En face, on se persuade que le chef de file RN craint d'être mis en difficulté par des élus plus capés que lui. Cela reste à voir. « Bardella est à un niveau de talent comparable à celui de Sarkozy, qui était prêt à toutes les contorsions », analyse un parlementaire lepéniste venu de LR. L'affiche de campagne de Jordan Bardella, « La France revient, l'Europe revit », l'illustre bien : pour la première fois, les héritiers de Jean-Marie Le Pen font mine de s'inscrire pleinement dans un système bruxellois pourtant honni.

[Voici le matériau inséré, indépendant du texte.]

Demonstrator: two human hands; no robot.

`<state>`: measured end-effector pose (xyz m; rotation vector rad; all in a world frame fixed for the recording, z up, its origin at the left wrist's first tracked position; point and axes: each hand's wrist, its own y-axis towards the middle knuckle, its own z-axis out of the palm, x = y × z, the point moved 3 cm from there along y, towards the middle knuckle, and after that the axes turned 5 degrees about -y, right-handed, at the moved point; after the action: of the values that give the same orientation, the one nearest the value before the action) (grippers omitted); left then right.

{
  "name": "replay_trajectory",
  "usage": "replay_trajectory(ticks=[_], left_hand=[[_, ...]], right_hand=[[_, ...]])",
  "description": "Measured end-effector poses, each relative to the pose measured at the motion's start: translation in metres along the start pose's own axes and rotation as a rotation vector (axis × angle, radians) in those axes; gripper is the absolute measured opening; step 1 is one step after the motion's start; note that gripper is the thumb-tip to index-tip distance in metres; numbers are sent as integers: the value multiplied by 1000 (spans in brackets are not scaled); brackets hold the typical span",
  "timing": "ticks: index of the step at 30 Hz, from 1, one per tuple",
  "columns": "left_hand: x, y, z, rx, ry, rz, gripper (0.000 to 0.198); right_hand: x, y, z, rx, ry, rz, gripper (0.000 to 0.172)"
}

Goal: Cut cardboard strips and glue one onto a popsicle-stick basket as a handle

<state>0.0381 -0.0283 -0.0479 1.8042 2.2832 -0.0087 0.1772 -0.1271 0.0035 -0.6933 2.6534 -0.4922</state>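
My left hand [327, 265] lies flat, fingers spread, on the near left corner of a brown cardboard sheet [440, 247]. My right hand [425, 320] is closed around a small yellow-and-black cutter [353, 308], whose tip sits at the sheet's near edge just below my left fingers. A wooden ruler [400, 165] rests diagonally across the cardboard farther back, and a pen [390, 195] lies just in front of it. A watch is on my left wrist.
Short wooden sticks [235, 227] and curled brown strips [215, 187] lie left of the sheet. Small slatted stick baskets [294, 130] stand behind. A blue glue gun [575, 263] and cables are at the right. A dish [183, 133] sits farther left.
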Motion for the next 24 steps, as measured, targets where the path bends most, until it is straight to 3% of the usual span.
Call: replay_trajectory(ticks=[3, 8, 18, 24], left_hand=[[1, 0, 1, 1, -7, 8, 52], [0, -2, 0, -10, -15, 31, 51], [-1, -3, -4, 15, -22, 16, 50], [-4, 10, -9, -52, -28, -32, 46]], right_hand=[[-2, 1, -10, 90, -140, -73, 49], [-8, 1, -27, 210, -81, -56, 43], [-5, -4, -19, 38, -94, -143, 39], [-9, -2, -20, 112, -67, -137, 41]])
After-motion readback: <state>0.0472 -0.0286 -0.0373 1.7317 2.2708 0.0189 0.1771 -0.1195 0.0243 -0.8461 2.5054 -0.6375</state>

Pour ce faire, le Francilien s'appuie sur son entourage habituel, plutôt jeune, qui compte quelques identitaires friands des idées produites par la Nouvelle Droite d'Alain de Benoist. D'autres rouages plus discrets sont essentiels, comme le député Thibaut François ou Timothée Etchecopar, secrétaire général adjoint du groupe Identité et Démocratie, où siège le RN à Strasbourg. Cet ex-collaborateur du chiraquien Renaud Muselier, président de la Région Paca, est un expert reconnu des arcanes du Parlement européen. S'y ajoute l'ancien directeur de Frontex Fabrice Leggeri, devenu « prise » frontiste de 2024. Il prendra la pleine lumière le 26 mars, lors des « états généraux de l'immigration », cette contrefaçon du raout RPR-UDF de 1990 annoncée par Jordan Bardella. À Marseille, la vedette du jour ne devrait pas annoncer d'autres noms de sa liste. « Le sujet l'agace prodigieusement, éclaire une proche. Il y a de l'humain, et Jordan n'aime pas le conflit ouvert. Il préfère l'art martial de plateau, où les choses sont claires. » Les campagnes électorales ont tendance à arracher les candidats à leurs zones de confort.